Exercise goal – An exact restatement of the records below is expected.

Information shown –
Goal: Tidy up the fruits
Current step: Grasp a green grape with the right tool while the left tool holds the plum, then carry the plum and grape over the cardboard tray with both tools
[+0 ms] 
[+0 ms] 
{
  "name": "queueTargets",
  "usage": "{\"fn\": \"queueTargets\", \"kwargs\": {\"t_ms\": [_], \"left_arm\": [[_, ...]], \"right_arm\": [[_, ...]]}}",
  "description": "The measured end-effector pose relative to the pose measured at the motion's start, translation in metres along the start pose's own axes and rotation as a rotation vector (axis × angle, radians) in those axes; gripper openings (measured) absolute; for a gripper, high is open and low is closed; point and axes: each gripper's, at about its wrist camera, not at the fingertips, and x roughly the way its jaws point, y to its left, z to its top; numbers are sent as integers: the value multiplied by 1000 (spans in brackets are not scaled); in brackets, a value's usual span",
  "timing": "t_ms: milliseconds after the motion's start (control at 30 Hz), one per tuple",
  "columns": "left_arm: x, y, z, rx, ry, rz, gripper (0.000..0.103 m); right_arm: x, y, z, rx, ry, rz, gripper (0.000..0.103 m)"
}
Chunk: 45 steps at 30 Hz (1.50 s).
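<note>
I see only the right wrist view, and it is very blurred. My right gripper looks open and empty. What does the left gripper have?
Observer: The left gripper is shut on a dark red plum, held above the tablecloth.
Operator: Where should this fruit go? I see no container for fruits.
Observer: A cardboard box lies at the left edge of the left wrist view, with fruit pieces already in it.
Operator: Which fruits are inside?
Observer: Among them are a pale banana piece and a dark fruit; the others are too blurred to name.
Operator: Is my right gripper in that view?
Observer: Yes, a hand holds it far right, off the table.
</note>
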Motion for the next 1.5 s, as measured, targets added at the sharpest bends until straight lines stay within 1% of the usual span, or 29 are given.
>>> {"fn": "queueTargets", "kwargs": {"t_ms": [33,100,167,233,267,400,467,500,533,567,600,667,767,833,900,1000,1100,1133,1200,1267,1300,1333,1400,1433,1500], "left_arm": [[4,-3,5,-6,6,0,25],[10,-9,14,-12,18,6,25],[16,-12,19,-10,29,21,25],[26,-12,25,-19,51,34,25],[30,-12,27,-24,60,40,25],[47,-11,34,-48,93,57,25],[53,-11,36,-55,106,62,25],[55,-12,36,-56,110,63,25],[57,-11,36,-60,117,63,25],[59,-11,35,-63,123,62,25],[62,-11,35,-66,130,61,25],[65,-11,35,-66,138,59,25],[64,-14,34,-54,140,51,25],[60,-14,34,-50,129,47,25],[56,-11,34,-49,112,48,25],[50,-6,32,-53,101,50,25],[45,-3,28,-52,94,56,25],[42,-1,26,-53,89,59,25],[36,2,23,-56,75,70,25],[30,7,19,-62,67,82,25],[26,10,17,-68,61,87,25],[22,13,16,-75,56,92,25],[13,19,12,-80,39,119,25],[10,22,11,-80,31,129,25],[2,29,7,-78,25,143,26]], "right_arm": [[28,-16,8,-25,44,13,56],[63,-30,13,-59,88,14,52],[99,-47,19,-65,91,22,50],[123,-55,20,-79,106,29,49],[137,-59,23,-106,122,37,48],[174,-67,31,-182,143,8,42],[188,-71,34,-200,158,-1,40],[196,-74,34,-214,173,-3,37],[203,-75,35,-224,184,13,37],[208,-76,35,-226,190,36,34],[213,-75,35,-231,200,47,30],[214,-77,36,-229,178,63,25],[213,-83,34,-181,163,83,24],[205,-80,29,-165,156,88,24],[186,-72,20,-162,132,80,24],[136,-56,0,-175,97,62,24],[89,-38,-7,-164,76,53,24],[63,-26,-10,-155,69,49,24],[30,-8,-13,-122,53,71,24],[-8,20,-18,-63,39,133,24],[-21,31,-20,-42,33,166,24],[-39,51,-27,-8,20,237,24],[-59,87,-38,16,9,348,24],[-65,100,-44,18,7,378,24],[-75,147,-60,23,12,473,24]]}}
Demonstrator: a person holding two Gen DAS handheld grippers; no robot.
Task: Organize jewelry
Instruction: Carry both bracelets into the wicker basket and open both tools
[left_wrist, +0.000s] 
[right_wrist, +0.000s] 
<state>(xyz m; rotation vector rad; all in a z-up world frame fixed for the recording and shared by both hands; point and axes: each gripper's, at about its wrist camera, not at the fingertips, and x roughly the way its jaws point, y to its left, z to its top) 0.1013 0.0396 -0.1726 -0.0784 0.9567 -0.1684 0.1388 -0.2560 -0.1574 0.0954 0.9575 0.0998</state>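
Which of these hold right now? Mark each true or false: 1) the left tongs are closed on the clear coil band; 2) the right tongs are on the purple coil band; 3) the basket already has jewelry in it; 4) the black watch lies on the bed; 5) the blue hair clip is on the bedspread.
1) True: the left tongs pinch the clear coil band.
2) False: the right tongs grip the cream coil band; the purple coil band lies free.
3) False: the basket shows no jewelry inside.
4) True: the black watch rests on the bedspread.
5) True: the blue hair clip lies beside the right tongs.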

The completed task –
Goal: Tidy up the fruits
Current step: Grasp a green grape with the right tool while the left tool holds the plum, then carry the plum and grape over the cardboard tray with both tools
[+0 ms] 
[+0 ms] 
{
  "name": "queueTargets",
  "usage": "{\"fn\": \"queueTargets\", \"kwargs\": {\"t_ms\": [_], \"left_arm\": [[_, ...]], \"right_arm\": [[_, ...]]}}",
  "description": "The measured end-effector pose relative to the pose measured at the motion's start, translation in metres along the start pose's own axes and rotation as a rotation vector (axis × angle, radians) in those axes; gripper openings (measured) absolute; for a gripper, high is open and low is closed; point and axes: each gripper's, at about its wrist camera, not at the fingertips, and x roughly the way its jaws point, y to its left, z to its top; numbers are sent as integers: the value multiplied by 1000 (spans in brackets are not scaled); in brackets, a value's usual span",
  "timing": "t_ms: milliseconds after the motion's start (control at 30 Hz), one per tuple",
  "columns": "left_arm: x, y, z, rx, ry, rz, gripper (0.000..0.103 m); right_arm: x, y, z, rx, ry, rz, gripper (0.000..0.103 m)"
}
Chunk: 45 steps at 30 Hz (1.50 s).
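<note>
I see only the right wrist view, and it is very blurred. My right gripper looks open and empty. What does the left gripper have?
Observer: The left gripper is shut on a dark red plum, held above the tablecloth.
Operator: Where should this fruit go? I see no container for fruits.
Observer: A cardboard box lies at the left edge of the left wrist view, with fruit pieces already in it.
Operator: Which fruits are inside?
Observer: Among them are a pale banana piece and a dark fruit; the others are too blurred to name.
Operator: Is my right gripper in that view?
Observer: Yes, a hand holds it far right, off the table.
</note>
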Motion for the next 1.5 s, as measured, targets added at the sharpest bends until straight lines stay within 1% of the usual span, or 29 are given.
>>> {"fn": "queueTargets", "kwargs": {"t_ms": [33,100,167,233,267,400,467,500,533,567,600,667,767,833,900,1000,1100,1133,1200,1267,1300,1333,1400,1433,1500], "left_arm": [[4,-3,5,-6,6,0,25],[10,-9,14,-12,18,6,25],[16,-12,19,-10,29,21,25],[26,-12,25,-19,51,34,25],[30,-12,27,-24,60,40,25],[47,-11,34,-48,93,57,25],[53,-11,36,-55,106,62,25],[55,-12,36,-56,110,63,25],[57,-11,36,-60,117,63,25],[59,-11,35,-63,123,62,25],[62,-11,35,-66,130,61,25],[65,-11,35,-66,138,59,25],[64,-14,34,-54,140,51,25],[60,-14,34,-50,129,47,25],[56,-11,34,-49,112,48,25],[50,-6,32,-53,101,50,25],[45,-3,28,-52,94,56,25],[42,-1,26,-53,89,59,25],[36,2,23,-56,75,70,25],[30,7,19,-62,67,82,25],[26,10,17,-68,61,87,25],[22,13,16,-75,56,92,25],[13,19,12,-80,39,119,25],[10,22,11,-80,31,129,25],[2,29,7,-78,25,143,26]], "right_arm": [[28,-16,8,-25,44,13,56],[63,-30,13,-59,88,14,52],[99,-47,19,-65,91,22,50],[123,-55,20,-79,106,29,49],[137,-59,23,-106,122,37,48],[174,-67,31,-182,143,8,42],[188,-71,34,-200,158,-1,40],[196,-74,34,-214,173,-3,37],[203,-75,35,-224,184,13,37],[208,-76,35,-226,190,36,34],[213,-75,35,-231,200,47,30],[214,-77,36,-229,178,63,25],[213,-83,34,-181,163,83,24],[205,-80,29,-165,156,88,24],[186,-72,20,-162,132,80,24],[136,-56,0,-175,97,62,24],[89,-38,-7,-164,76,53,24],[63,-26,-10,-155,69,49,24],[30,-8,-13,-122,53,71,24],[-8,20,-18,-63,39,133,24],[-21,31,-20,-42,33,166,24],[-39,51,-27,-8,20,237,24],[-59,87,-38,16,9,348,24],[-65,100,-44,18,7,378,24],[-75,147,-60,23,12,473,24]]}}
Demonstrator: a person holding two Gen DAS handheld grippers; no robot.
Task: Organize jewelry
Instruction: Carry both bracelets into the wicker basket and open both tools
[left_wrist, +0.000s] 
[right_wrist, +0.000s] 
<state>(xyz m; rotation vector rad; all in a z-up world frame fixed for the recording and shared by both hands; point and axes: each gripper's, at about its wrist camera, not at the fingertips, and x roughly the way its jaws point, y to its left, z to its top) 0.1013 0.0396 -0.1726 -0.0784 0.9567 -0.1684 0.1388 -0.2560 -0.1574 0.0954 0.9575 0.0998</state>
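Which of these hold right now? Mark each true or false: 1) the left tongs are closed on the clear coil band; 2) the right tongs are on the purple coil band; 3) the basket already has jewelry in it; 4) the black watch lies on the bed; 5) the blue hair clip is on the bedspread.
1) True: the left tongs pinch the clear coil band.
2) False: the right tongs grip the cream coil band; the purple coil band lies free.
3) False: the basket shows no jewelry inside.
4) True: the black watch rests on the bedspread.
5) True: the blue hair clip lies beside the right tongs.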

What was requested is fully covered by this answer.